The expected response consists solely of the lines from the line with "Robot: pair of" through the last line of the material below, copied exactly.

##########

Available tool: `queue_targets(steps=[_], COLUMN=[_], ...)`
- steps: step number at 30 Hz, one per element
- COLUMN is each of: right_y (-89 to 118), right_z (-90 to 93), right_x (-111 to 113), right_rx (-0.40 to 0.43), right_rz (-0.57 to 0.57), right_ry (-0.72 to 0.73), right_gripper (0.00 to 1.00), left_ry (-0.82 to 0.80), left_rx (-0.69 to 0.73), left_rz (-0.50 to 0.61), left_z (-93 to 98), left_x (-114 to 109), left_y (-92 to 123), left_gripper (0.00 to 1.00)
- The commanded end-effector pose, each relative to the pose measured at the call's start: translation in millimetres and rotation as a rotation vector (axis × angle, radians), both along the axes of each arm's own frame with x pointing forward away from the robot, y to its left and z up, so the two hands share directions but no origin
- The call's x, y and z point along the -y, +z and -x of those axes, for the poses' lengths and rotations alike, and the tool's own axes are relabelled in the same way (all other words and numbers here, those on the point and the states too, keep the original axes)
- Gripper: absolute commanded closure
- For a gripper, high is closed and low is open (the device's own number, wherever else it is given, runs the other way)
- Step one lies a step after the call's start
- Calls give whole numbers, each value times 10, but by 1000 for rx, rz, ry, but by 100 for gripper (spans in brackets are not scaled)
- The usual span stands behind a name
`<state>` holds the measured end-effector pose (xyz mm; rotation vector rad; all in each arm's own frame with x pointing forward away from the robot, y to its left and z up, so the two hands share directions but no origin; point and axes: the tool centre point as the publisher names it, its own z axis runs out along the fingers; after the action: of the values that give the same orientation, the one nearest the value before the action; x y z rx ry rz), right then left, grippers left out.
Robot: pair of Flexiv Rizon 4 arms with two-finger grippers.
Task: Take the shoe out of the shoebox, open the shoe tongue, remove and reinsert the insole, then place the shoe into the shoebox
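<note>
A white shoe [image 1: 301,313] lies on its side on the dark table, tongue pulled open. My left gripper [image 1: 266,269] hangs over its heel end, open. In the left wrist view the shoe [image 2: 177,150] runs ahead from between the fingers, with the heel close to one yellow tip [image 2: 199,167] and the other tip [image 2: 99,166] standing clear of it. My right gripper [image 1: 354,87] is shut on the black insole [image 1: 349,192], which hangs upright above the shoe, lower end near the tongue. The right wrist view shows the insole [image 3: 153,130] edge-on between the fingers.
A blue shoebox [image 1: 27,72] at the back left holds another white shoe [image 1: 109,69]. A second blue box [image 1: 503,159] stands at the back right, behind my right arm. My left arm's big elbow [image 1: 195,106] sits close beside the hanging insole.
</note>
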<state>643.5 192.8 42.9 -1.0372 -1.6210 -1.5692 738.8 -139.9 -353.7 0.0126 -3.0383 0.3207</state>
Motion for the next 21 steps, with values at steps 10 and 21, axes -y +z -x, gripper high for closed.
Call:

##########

Response box:
Robot: pair of Flexiv Rizon 4 arms with two-finger grippers.
Task: Take the shoe out of the shoebox, open the shoe tongue, remove and reinsert the insole, then place the shoe into the shoebox
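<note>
A white shoe [image 1: 301,313] lies on its side on the dark table, tongue pulled open. My left gripper [image 1: 266,269] hangs over its heel end, open. In the left wrist view the shoe [image 2: 177,150] runs ahead from between the fingers, with the heel close to one yellow tip [image 2: 199,167] and the other tip [image 2: 99,166] standing clear of it. My right gripper [image 1: 354,87] is shut on the black insole [image 1: 349,192], which hangs upright above the shoe, lower end near the tongue. The right wrist view shows the insole [image 3: 153,130] edge-on between the fingers.
A blue shoebox [image 1: 27,72] at the back left holds another white shoe [image 1: 109,69]. A second blue box [image 1: 503,159] stands at the back right, behind my right arm. My left arm's big elbow [image 1: 195,106] sits close beside the hanging insole.
</note>
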<state>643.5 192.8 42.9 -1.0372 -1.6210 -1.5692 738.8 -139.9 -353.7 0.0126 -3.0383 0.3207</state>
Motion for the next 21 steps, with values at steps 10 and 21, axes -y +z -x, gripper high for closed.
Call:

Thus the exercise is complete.